Requirement:
Only lines holding the word "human" are wanted from the records; copy all of them.

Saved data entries
+---+

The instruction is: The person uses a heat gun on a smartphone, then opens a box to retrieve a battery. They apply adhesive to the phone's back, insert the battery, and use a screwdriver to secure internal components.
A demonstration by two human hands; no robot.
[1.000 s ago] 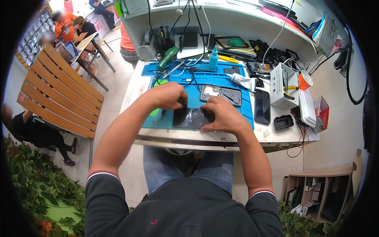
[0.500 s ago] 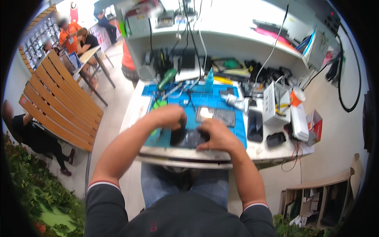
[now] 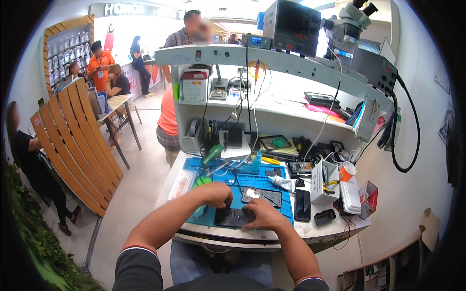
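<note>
On the blue mat (image 3: 285,212) lies a dark, glossy screen panel (image 3: 226,218). My left hand (image 3: 213,195) is curled at its upper left, fingertips together, what they pinch hidden. My right hand (image 3: 262,213) grips the panel's right end between thumb and fingers. Just behind it rests an opened grey phone (image 3: 271,198), with a white tube (image 3: 286,183) and a light blue bottle (image 3: 257,164) farther back. A bright green object (image 3: 201,182) is partly behind my left arm. A black phone (image 3: 302,203) lies to the right.
Right are a white box (image 3: 320,191), an orange cup (image 3: 347,172) and wires. Shelves (image 3: 272,116) carry tools, a monitor (image 3: 290,26) and a microscope (image 3: 352,24). Left stands a slatted wooden panel (image 3: 77,145). Several people are about, including one in black (image 3: 34,160) and one in orange (image 3: 99,65).
The camera has tilted up, showing the upper shelves and people beyond and placing the bench lower in the picture. Both hands remain at the dark panel with little visible movement.
</note>
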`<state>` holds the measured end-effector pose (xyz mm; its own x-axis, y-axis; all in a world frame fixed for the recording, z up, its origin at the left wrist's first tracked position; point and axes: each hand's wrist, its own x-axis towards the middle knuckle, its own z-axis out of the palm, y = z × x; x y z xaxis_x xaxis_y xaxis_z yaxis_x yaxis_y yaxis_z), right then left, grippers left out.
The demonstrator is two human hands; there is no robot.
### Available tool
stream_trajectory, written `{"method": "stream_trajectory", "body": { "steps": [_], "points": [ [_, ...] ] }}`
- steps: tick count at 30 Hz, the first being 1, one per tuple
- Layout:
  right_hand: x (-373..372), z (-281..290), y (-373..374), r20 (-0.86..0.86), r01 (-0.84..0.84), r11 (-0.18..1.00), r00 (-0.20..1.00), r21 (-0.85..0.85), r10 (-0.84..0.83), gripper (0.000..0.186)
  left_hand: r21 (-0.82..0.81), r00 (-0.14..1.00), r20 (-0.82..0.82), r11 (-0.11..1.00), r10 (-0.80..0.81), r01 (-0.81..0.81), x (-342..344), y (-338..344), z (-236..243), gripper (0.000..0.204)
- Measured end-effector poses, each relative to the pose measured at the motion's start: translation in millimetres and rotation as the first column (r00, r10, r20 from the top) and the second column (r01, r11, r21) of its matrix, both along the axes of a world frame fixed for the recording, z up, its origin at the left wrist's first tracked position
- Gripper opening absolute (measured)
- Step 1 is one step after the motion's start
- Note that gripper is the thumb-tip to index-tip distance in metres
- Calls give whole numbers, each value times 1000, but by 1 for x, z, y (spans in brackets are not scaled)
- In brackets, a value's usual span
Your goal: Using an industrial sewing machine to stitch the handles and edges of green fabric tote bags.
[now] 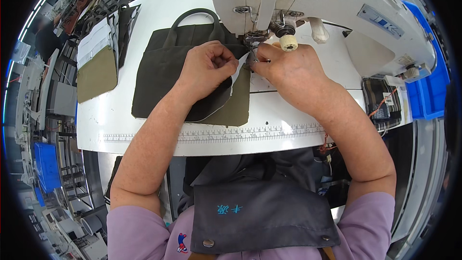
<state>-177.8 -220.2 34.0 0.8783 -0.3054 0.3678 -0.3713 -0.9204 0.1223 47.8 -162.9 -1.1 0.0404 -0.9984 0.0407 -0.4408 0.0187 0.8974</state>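
A dark green fabric bag piece (156, 79) with a looped handle (192, 13) lies on the white table, left of the sewing machine's needle area (254, 38). My left hand (204, 70) is closed on its right edge, thumb against curled fingers, where a white underside shows. Beneath that edge lies a lighter olive fabric layer (238, 108). My right hand (296, 72) is closed in a pinch right beside the presser foot. Whatever sits between its fingertips is too small to make out.
The white sewing machine (332, 5) arches over the far side of the table. A ruler strip (240, 136) runs along the near edge. Stacked fabric pieces (98, 70) lie at the left. A dark checked cloth bundle (380, 101) and a blue bin (428, 94) are at the right.
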Motion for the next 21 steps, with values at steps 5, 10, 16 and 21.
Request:
{"method": "stream_trajectory", "body": {
  "steps": [5, 10, 16, 21],
  "points": [
    [-4, 5, 1, -24, -31, 998, 999, -59, 30, 10, -64, 1000, -12, 998, 14, -15, -1, 1, -3, 9],
    [-5, 1, 0, -22, -39, 997, 999, -64, 38, 9, -79, 997, 69, 996, 36, -31, -7, 5, -1, 8],
    [-11, -10, -7, 72, -61, 998, 996, 10, 60, 19, -272, 982, 186, 962, 26, 26, -20, 12, 2, 18],
    [-14, -17, -9, 138, -52, 998, 989, 24, 48, 15, -281, 856, 518, 941, -16, 188, -24, 25, 8, 29]
  ]
}}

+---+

Solved exercise:
A demonstration by two human hands; no robot.
The demonstrator is two human hands; there is no robot.

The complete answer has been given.